An electrical current could one day
control high blood pressure in people, a new study suggests.
Short bursts of electrical stimulation
were applied in an area in the midbrain called the periaqueductal grey matter (PAG)
in 15 awake patients. The patients had already had the
deep brain electrodes fitted as a treatment for chronic pain.
The stimulation lowered blood pressure
in patients who had the electrodes near the front (or ventral) part of the PAG.
In patients where the electrodes were near the back (or dorsal) part, blood
pressure could be increased.
“It’s very early days yet, but this is
an exciting preliminary finding,” says Alexander Green, at the department of
neurosurgery,
But he cautions that the surgery to
place the electrodes in the brain carries a one in 300 risk of stroke. For
patients receiving the implants to treat severe conditions such as Parkinson’s
disease, the risk may be acceptable. But that is currently far from the case
for patients with blood pressure problems.
Fight or
flight
Previous experiments, dating back to
the 1930s, have exerted a degree of mind-control over animals by electrically
stimulating the PAG. Blood pressure changes and "freezing" responses
have been produced in cats, and stimulating the PAG of rats elicits a “defense”

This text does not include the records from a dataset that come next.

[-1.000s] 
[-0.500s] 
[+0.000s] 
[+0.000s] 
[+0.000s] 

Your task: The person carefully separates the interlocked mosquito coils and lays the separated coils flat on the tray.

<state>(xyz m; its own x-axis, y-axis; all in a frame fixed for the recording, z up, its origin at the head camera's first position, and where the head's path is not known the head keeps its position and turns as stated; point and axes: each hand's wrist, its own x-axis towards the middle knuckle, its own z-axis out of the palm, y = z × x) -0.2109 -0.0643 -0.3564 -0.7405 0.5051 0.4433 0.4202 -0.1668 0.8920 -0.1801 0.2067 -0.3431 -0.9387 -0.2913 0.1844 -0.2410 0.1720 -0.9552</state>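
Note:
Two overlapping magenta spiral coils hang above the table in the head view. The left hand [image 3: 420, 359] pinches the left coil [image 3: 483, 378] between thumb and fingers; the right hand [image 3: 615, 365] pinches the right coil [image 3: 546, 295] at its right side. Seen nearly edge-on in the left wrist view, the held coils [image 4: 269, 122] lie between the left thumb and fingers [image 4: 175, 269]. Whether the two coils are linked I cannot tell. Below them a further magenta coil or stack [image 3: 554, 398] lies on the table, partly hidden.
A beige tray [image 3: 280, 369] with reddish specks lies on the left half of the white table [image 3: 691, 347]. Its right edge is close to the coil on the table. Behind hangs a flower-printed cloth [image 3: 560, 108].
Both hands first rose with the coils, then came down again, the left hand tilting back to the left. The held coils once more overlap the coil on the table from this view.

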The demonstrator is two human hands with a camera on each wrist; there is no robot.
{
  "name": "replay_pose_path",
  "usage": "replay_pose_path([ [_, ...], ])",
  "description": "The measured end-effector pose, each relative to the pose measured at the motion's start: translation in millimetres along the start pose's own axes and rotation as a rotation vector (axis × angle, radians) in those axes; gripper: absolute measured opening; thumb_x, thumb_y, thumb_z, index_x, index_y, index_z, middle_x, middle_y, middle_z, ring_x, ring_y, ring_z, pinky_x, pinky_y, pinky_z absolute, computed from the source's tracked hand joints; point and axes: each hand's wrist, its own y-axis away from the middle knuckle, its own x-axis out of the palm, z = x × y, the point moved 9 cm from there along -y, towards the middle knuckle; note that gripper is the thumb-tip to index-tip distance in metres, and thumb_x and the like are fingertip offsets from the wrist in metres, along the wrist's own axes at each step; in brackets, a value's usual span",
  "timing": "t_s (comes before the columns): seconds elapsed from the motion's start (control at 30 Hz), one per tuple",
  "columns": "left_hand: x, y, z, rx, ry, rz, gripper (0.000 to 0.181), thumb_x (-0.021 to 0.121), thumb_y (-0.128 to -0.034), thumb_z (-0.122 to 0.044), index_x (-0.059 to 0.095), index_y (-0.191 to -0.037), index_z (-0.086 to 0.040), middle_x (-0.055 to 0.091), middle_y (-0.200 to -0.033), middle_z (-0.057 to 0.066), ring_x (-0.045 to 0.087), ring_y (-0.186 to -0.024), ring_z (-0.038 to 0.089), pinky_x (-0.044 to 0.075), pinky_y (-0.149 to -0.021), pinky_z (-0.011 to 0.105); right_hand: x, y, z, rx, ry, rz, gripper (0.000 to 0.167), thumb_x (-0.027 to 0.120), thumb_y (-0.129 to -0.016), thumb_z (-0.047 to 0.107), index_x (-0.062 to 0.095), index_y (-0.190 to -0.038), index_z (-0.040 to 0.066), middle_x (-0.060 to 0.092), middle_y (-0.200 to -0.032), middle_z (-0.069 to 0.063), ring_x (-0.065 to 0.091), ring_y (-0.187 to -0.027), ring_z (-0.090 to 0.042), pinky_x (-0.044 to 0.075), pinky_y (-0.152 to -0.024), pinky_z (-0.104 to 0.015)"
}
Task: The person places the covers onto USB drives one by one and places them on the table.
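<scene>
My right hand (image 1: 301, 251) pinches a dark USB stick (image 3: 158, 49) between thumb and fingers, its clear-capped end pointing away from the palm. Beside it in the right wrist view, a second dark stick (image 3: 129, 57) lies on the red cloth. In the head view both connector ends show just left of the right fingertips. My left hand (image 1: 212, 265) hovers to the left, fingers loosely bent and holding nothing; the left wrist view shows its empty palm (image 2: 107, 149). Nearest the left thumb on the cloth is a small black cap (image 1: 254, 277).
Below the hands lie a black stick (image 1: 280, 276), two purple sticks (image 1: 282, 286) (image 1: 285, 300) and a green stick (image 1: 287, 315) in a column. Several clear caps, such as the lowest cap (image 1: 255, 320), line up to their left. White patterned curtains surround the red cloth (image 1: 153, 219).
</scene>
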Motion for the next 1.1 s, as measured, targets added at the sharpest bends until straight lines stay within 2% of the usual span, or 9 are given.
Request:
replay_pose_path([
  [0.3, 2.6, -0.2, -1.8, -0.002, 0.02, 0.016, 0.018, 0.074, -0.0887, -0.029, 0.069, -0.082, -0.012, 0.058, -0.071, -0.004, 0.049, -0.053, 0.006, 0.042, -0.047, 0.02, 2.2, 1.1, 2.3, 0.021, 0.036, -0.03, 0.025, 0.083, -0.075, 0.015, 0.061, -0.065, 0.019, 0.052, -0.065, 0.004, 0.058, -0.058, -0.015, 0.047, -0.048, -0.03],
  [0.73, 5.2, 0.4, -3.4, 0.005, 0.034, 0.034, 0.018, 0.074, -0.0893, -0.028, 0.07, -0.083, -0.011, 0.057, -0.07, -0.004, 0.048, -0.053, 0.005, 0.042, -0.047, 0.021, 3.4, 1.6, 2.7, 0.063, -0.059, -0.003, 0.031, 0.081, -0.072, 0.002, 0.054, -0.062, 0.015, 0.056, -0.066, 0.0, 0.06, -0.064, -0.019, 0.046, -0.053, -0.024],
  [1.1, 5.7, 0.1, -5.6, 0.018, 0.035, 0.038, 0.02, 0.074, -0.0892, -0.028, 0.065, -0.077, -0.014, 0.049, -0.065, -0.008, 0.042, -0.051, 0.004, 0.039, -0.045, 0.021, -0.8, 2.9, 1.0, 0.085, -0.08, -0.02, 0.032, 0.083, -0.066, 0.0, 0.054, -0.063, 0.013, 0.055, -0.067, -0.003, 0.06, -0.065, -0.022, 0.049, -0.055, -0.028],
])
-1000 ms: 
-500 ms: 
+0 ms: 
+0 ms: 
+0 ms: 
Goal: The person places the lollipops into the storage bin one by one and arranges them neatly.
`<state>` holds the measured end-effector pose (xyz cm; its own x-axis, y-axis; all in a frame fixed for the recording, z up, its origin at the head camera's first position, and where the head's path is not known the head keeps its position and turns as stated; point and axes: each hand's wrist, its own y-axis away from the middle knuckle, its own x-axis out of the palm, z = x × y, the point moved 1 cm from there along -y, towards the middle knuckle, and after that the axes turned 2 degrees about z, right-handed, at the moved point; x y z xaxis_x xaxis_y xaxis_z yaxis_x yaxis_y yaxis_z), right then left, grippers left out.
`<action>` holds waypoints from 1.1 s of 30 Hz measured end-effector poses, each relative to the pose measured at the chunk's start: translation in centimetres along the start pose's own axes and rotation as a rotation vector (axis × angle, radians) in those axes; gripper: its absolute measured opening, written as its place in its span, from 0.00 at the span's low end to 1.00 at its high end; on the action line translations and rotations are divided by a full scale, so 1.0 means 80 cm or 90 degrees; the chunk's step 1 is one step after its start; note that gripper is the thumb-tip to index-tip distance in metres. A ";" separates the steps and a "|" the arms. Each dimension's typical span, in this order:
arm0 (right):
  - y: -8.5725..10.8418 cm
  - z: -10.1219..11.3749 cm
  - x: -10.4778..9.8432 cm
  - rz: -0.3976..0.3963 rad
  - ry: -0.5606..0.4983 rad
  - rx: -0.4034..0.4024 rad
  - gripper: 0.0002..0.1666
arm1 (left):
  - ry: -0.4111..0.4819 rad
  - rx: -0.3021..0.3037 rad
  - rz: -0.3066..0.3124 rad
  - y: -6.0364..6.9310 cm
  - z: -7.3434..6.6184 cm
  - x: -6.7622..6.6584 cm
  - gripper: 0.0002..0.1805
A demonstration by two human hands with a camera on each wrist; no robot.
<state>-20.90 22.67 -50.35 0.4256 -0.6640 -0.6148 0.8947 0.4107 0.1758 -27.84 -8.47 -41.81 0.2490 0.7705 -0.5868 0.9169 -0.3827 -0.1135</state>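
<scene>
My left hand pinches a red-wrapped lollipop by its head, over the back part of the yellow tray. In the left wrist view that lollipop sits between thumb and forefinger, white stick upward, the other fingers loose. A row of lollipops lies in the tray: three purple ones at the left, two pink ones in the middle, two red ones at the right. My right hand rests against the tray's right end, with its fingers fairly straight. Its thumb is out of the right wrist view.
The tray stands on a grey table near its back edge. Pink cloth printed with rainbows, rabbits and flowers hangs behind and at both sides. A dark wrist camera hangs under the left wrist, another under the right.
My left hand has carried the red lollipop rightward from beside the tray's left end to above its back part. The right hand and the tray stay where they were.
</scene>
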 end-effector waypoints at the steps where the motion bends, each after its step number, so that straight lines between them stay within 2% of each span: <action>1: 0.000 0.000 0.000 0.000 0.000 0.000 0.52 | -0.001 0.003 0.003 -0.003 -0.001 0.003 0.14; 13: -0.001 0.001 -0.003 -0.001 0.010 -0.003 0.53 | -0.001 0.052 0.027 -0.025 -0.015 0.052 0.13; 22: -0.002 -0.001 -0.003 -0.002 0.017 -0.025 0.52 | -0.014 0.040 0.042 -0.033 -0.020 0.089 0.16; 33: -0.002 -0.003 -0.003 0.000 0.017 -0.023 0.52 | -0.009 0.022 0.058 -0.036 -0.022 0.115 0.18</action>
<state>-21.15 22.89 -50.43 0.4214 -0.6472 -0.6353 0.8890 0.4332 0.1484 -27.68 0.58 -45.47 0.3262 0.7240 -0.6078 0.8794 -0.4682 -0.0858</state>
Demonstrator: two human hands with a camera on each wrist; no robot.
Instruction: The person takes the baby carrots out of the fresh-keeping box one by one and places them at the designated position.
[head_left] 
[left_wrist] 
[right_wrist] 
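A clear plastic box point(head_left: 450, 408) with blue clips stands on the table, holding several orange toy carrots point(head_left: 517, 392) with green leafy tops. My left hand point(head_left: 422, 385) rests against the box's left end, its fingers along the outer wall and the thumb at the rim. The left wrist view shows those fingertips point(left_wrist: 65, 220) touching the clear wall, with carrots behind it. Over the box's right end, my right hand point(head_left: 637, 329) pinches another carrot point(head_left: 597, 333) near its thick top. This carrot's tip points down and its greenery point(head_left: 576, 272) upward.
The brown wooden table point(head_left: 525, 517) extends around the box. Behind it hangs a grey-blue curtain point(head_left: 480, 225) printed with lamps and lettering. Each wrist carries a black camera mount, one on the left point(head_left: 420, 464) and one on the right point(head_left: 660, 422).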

response. Green speculates that the PAG may be involved in control of the
cardiovascular system and the "fight-or-flight" survival responses –
of which changes in blood pressure could be one part.
The team stimulated the patients’
brains for periods of about 5 minutes at a frequency of 10 Hertz, followed by a
3-minute recovery period. The electrode was about 1.2 millimeters in diameter
with four “contact points” at its end. These points are 1 mm apart and a current flows between them when switched on, Green
explained to New Scientist.
The researchers saw that the systolic
blood pressure dropped by an average of 14.2 millimeters of mercury (mmHg) – or
13.9% - in seven patients, in whom the ventral PAG had been stimulated. In six
patients, systolic blood pressure shot up by an average of 16.7 mmHg (16.4%),
after the dorsal PAG was stimulated.
Two of the patients who responded
showed both increases and decreases in blood pressure at different times, while
the remaining four people did not respond at all.
As well as potentially treating
hypertension (high blood pressure), Green says the technique might one day be
used to relieve a condition called postural hypotension – where a patient’s
blood pressure falls uncontrollably upon standing up.